(Artigo publicado originalmente no Jornal Relevo - Julho 2014)
Em tempos de grandes
polêmicas com relação à censura de biografias é preciso prudência por parte dos
autores. Há diversos casos de disputas judiciais intermináveis que se estendem
há tempos e ainda sem previsão para acabar. Nomes da música popular brasileira,
da dramaturgia, literatura e de diversas áreas distintas da cultura pop
passaram a vetar certas visões de seus biógrafos, consideradas por eles,
biografados, ou por seus herdeiros, não muito ortodoxas, dando a entender,
dessa forma, o desejo por uma abordagem mais “chapa branca”.
Em setembro do ano
passado o escritor Domingos Pellegrini passou a divulgar pela internet um livro
que havia escrito sobre Paulo Leminski. O motivo da divulgação de seu livro ter
sido feito, a princípio, pela internet
foi a censura por parte de Alice Ruiz e suas filhas com Leminski, Áurea e
Estrela. Alice Ruiz alegou que o livro de Pellegrini passava uma imagem muito
forçada de Leminski, enfático demasiadamente em seu problema com álcool e seu
desapego material.
A postura um tanto beat de Leminski, baseados, bebida,
pobreza, nunca foi novidade para ninguém, muito menos aos seus leitores. Não
aos conhecedores de sua vida, mas aos seus leitores de fato. No livro Minhas Lembranças de Leminski (Editora
Geração. 199 p.) publicado no início de junho, Domingos Pellegrini faz um
apanhado geral de sua relação com o “Polaco” (como Leminski é tratado no livro).
No breve relato
Leminski é transformado em personagem, não sendo apenas um biografado.
Personagem com voz própria, reflexões e opiniões contundentes sobre tudo que vê
(de fora, pois já morreu há 25 anos). O acerto de Pellegrini no livro é
basicamente na estrutura, conferindo à obra meio tom de romance e meio tom de
biografia. Os narradores são alternados de capítulo para capítulo. Há o
narrador Leminski, ou o Polaco, e o narrador Pellegrini, ou o Pé vermelho. Os
pontos altos do livro, no entanto, são as reflexões do personagem Leminski
sobre alcoolismo, cultura, literatura, política que são compostas por um humor
ímpar, e isso Pellegrini faz muito bem.
Pellegrini é muito
competente ao atribuir certas características ao Polaco sendo esse Leminski um
personagem de ficção baseado no Leminski real. Entretanto, muito de suas
lembranças de Leminski parecem especulação, mostrando um narrador (Pellegrini)
preocupado em passar uma autoimagem acima de qualquer suspeita, correta, de bom
rapaz.
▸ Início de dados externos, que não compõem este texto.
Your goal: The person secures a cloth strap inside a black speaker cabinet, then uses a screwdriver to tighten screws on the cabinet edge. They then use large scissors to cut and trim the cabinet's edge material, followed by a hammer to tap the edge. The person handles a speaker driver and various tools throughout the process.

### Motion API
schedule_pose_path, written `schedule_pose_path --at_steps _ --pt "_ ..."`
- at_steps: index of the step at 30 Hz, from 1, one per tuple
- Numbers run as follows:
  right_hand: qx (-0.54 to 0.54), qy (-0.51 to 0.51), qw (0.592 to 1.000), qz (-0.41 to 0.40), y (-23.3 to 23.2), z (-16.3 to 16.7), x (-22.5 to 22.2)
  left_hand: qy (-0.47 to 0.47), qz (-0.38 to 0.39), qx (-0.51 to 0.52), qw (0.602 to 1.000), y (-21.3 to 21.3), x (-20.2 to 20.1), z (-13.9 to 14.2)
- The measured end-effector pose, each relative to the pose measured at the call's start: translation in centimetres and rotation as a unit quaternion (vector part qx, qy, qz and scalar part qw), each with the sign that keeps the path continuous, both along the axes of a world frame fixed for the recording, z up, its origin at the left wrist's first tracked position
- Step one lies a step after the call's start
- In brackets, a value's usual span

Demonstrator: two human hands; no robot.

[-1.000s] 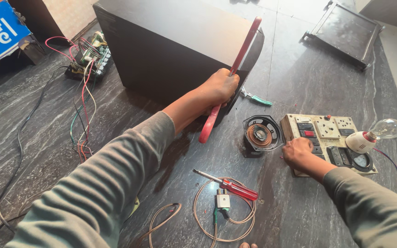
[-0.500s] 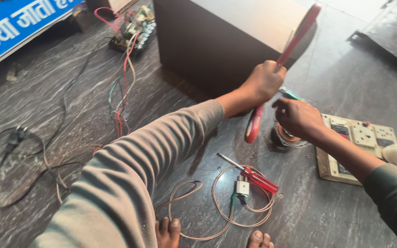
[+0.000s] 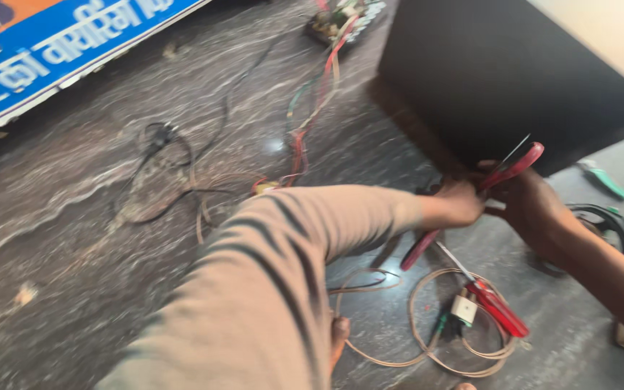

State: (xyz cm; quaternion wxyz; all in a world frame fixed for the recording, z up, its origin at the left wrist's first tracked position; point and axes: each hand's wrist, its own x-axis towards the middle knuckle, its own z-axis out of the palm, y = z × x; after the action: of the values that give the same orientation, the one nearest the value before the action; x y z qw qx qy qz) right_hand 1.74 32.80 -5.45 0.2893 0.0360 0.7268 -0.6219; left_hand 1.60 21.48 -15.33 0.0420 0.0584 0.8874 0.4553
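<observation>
my left hand (image 3: 460,206) and right hand (image 3: 532,209) met, both clamped on the red tool (image 3: 503,173), arms outstretched beside the black box (image 3: 500,79).

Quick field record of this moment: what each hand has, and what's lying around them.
left hand: grips the red-handled tool at its middle
right hand: also on the tool, beside the left hand
black box: directly behind the hands
screwdriver: red handle, on the floor below the hands
wire loop: tan, coiled around the screwdriver
floor: dark stone, loose cables
image: motion-blurred
</observation>
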Motion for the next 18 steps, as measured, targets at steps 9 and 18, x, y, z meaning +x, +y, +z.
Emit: schedule_pose_path --at_steps 9,18 --pt "0.167 0.190 0.964 0.079 -7.4 -3.2 -5.4 -0.060 0.054 -0.118 0.990 -10.0 -3.7 0.2" --pt "0.283 0.295 0.907 0.097 -8.0 2.3 -4.8 0.035 0.046 -0.086 0.995 -13.2 -5.2 3.9"
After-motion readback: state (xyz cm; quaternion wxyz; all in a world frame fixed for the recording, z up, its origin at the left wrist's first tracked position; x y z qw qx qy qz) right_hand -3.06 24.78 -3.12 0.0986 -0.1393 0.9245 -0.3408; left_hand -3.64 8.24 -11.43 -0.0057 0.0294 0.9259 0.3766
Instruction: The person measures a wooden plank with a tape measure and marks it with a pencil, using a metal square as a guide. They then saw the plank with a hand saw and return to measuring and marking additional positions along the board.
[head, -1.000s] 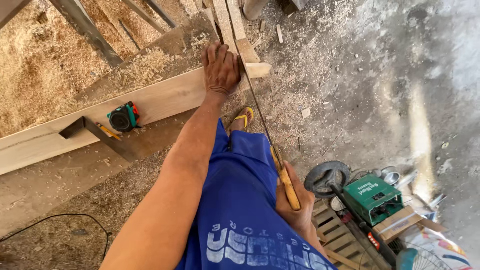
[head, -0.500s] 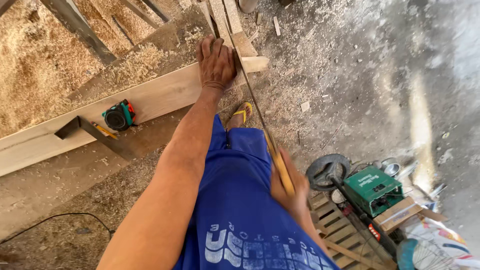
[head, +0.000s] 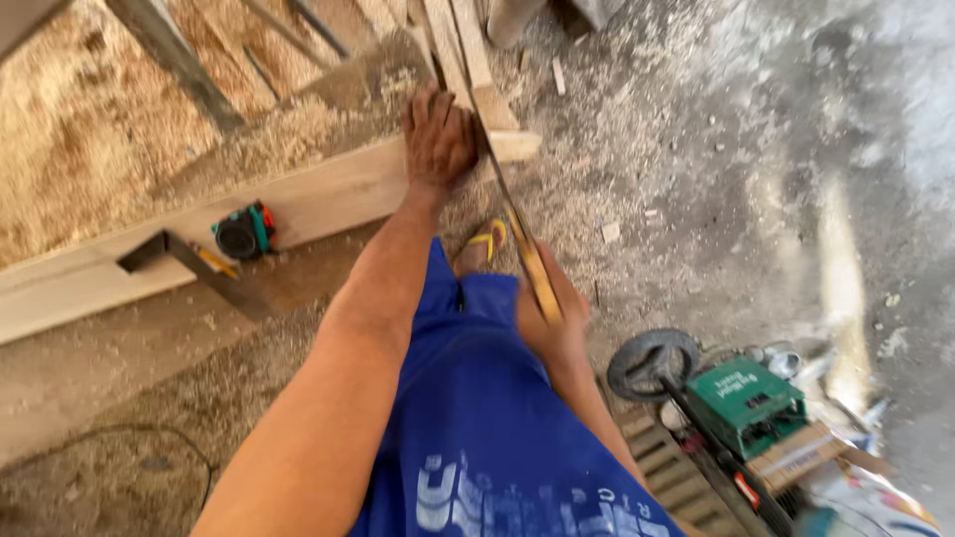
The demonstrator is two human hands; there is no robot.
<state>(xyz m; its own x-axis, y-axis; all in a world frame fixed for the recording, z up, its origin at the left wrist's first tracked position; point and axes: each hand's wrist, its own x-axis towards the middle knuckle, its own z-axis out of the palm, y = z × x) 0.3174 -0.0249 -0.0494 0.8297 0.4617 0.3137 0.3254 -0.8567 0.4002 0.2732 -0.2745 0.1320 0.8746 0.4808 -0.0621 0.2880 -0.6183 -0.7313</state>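
Now, your left hand [head: 439, 136] presses flat on plank [head: 298, 204] near its end, at 12 o'clock. Right hand [head: 553, 323] wraps handsaw [head: 517, 234] handle at 3 o'clock. Keep blade square beside your fingers, stroke long, let plank stay pinned. Tape measure [head: 244, 232] sits at 10 o'clock.

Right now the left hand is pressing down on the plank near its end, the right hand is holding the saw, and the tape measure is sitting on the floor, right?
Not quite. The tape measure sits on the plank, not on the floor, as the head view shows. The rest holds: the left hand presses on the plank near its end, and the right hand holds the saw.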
É evidente o domínio da técnica narrativa de Pellegrini, mas nos
momentos em que a ficção cede espaço ao real, ele torna-se um tanto piegas e
superficial. Não superficial em sua leitura sobre a obra de Leminski, que
inclusive é bastante apurada, mas superficial sobre questões pessoais.
No final do livro, na
seção intitulada Posts, Pellegrini
reproduz na íntegra um e-mail de Alice Ruiz, no qual discorre sobre seus
motivos por vetar a publicação do livro.
Caso não arrede pé do
seu ‘estilo’ detrator do Paulo pessoa, fique à vontade para isso (publicar na
internet). Não somos movidas a ameaças. A decisão é sua. (p. 190)
Autorizada ou não
autorizada a obra está publicada e tem certa importância. Por mais que
Pellegrini se supervalorize alegando ser criativo e inventivo, ele não deixa de
ter certa razão em sua originalidade. Talvez ele tenha razão, também, ao
afirmar que o formato de seu livro, nada convencional para uma biografia,
agradasse, principalmente, ao próprio Leminski.